Trooper: State Police identify yourself
Me: Police identify yourself
Trooper: State Police
Me: Police
me sober: i’m very shy and don’t like talking to people
me drunk: umm ok? these are my friends sue and dave, an older couple from england who are visiting nyc and don’t like hot dogs but are otherwise delightful
im more than just a birth year and a death year so my tombstone will instead be engraved with a handful of random years i remember enjoying
Me: *seeing a used condom on my lawn* This is disgusting!
Neighbor: OMG STOP TASTING IT
H: this may be difficult, but you’re pregnant.
*flips table*
*punches mirror*
THAT IS THE LAST TIME I BUY CLEAN URINE OFF CRAIG’S LIST!
Dear Mr. Horsefly:
Today you angrily, and aggressively, began to attack me without mercy or remorse as I tried to enjoy a refreshing beverage outside.
Just know, the reason I quickly ran into my home was not because of you, but because I had to turn off the oven.
Me: “I’m having a great hair day.”
Wind: “No you’re not.”
me, a police sketch artist: is this him?
witness: did… did you glue macaroni on the paper?

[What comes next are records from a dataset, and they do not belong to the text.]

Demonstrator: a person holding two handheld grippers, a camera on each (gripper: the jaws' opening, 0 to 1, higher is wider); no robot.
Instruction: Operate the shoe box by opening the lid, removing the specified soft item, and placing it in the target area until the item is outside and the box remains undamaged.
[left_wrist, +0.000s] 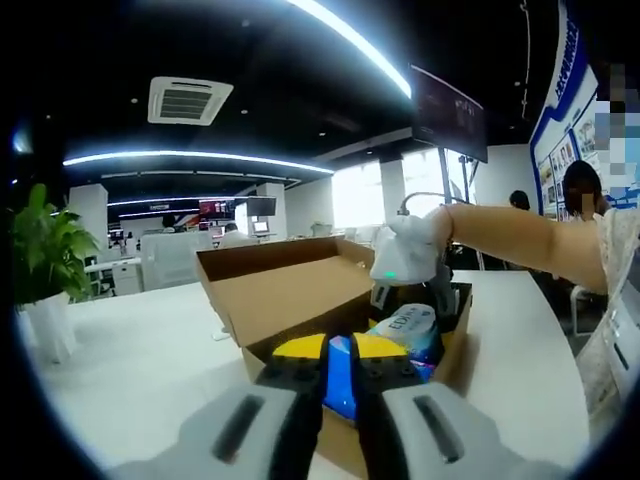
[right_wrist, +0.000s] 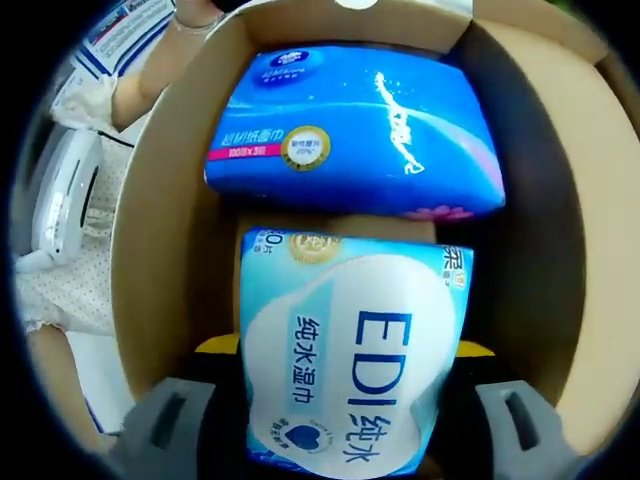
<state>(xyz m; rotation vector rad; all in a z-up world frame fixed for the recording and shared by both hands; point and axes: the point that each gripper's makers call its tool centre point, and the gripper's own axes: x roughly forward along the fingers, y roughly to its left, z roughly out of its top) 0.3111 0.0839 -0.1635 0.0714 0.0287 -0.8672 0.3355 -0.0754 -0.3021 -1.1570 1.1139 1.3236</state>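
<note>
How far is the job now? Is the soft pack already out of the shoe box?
Done: the lid stands open. In hand: the right gripper is shut on the wet-wipe pack, not yet clear of the shoe box. Left: lift it out and place it. The blue tissue pack lies inside.

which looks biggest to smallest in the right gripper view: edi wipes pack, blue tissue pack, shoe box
1. shoe box, it surrounds both packs
2-3. blue tissue pack and EDI wipes pack look alike in area; the EDI wipes pack is nearer the camera, so unranked
</note>
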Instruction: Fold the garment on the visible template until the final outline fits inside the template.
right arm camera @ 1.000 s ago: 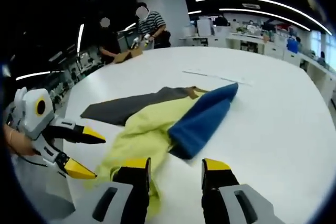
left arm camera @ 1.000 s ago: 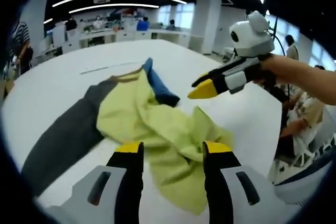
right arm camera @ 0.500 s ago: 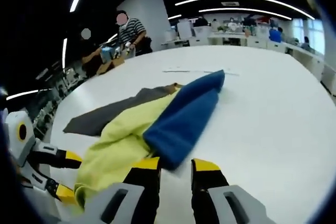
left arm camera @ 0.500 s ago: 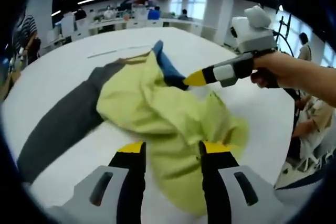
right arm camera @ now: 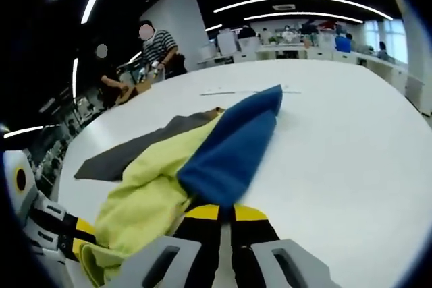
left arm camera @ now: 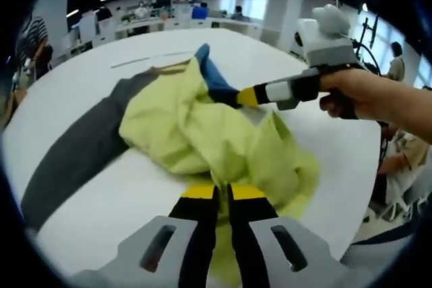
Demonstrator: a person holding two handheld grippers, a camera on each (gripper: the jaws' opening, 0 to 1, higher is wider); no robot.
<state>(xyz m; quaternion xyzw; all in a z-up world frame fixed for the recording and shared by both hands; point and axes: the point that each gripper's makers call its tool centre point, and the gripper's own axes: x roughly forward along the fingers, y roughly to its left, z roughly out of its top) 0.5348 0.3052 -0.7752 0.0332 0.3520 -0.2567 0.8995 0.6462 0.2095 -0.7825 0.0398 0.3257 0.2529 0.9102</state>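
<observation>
Garment [left arm camera: 202, 133], crumpled on the white table [left arm camera: 88, 92], is gripped at two places. Its yellow-green fabric is pinched between the clenched jaws of the left gripper [left arm camera: 217, 192]. Its blue sleeve [right arm camera: 233, 146] is clamped at the near end by the closed jaws of the right gripper [right arm camera: 219, 212]. Beyond both jaw pairs, a dark grey sleeve [right arm camera: 128, 153] is spread flat on the table.

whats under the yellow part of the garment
The yellow part lies bunched on the white table, over the inner ends of the grey sleeve and blue sleeve. Whatever lies beneath its folds, template included, is covered.
</observation>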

DATING: i can’t believe we have so much in common
MARRIAGE: please don’t watch your stuff under my netflix profile
rolls sleeve
rolls sleeve
rolls sleeve
rolls sleeve
rolls sleeve
rolls sleeve
rolls sleeve
rolls sleeve
-Octopus preparing for a fight
Just did the math and found out I can retire next year if I start saving $144,468.02 a month.
HER: (touching my chest) What a fascinating tattoo…
ME: Thanks. I was carrying a squid and a porcupine, and I tripped.
Sales of wood-chippers have gone way up as the quarantine has continued. That makes sense on farms, but most buyers are apartment dwellers.
i’m the instant oatmeal packets in your pantry that you never want, but are glad you have.
Him: *hands me glass of clear liquid* Is this glass half full or half empty?
Me: Is that water or vodka?
Him: Vodka.
Me: Empty.
You ever released wind at the bank and accidentally deposited loose change?
Don’t explain my jokes to me. I don’t want to know what I mean.